Collaboration. Women need other women. I have seen countless examples of women knocking other women down. There is too much descent among our ranks. We need to all do a better job of seeing what unifies us rather than what divides us as women. One of the unfortunate side-effects of that powerful march on DC was the clearly discernible reality that not all women's groups are created equal, not all women felt welcomed and unified. The weakness of that movement was its failure to be all-inclusive in the end with many factions and groups feeling they had been "left out" or "marginalized". If we are raging against a society that seeks to marginalize and hold us back, why do we fall into the trap of doing that to one another? There is a great quote that sums this up for me..."Strong Women, May be Be Know them, May we Be Them, May we Raise them". Women are still women regardless of whether they are working or stay-at-home moms, Muslims or Christians, Republicans, Activists or pacifists, gay or straight, etc. We need to be women working with women for change first and foremost.

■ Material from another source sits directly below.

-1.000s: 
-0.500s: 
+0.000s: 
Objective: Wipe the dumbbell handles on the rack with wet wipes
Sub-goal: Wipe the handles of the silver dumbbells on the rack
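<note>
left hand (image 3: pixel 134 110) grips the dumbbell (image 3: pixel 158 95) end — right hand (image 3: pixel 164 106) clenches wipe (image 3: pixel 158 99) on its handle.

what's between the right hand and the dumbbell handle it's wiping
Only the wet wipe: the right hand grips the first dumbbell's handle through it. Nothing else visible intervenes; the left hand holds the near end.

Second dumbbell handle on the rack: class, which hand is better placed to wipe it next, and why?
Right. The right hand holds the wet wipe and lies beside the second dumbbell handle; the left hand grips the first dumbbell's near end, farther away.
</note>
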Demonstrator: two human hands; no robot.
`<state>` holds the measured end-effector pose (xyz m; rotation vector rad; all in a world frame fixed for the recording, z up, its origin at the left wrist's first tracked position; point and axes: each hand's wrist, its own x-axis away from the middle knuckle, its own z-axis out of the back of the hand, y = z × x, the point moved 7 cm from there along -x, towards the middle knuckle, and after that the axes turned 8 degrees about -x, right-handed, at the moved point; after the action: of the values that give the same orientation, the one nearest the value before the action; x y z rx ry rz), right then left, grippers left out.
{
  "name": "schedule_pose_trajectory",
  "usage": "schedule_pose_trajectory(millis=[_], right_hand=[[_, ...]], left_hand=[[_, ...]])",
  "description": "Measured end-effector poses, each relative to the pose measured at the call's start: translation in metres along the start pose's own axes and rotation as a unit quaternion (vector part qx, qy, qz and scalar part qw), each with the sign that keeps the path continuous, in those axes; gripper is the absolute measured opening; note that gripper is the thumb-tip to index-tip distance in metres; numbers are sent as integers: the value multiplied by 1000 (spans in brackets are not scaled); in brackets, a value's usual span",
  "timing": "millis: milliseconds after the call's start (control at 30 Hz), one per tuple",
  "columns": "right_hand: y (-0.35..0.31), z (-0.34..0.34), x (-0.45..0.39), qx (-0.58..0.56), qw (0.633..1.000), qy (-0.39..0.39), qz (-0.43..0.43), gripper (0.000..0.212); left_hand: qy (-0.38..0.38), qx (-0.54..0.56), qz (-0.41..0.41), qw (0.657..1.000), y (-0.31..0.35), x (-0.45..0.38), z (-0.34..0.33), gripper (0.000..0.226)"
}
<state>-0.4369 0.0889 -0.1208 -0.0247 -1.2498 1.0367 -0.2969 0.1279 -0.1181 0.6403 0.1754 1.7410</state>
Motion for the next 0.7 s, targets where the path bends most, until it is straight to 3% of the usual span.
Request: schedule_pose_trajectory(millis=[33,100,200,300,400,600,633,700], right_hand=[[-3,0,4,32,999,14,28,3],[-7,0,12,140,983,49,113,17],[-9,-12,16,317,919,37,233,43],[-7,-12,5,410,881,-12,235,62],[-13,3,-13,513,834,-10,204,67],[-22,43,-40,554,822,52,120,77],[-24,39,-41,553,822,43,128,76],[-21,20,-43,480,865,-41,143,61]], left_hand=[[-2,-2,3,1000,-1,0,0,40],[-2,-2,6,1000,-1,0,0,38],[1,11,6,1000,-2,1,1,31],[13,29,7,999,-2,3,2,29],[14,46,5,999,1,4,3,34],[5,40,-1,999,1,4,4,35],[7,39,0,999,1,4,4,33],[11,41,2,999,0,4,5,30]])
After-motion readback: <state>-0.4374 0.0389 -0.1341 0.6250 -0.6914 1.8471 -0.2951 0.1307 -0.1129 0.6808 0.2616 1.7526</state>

Hope In this world today, in this nation so divided, fear often seems to be the prevailing emotion many are feeling. We are fearful even in our activism and our passion. The concept of the collected "we", as Americans, as women, as human beings feels precarious and forced at times as we watch people taking sides, slinging political rhetoric like weapons, condoning prejudice and inciting violence. I look at my daughter, a child of mixed faiths and mixed cultures and all girl...and I think, what will the world become for her? Will it be kind? Will it continue to be tolerant? Will it provide her opportunities to stand up? Will she find support and camaraderie? Is there hope for her? I would like to believe the answer to all those questions, and more, is yes. Yes, there is hope. There is hope because there are stories of great women to share and inspire, there are great victories won every day for all women. There is hope because we continue to observe, protest, march, speak up and write. We champion the stories of great Americans, regardless of gender, working hard and supporting their communities. There is hope because Democracy is about more than political jargon and party lines. There is hope because we see countless examples every day that give us faith in humanity and that will always trump everything else.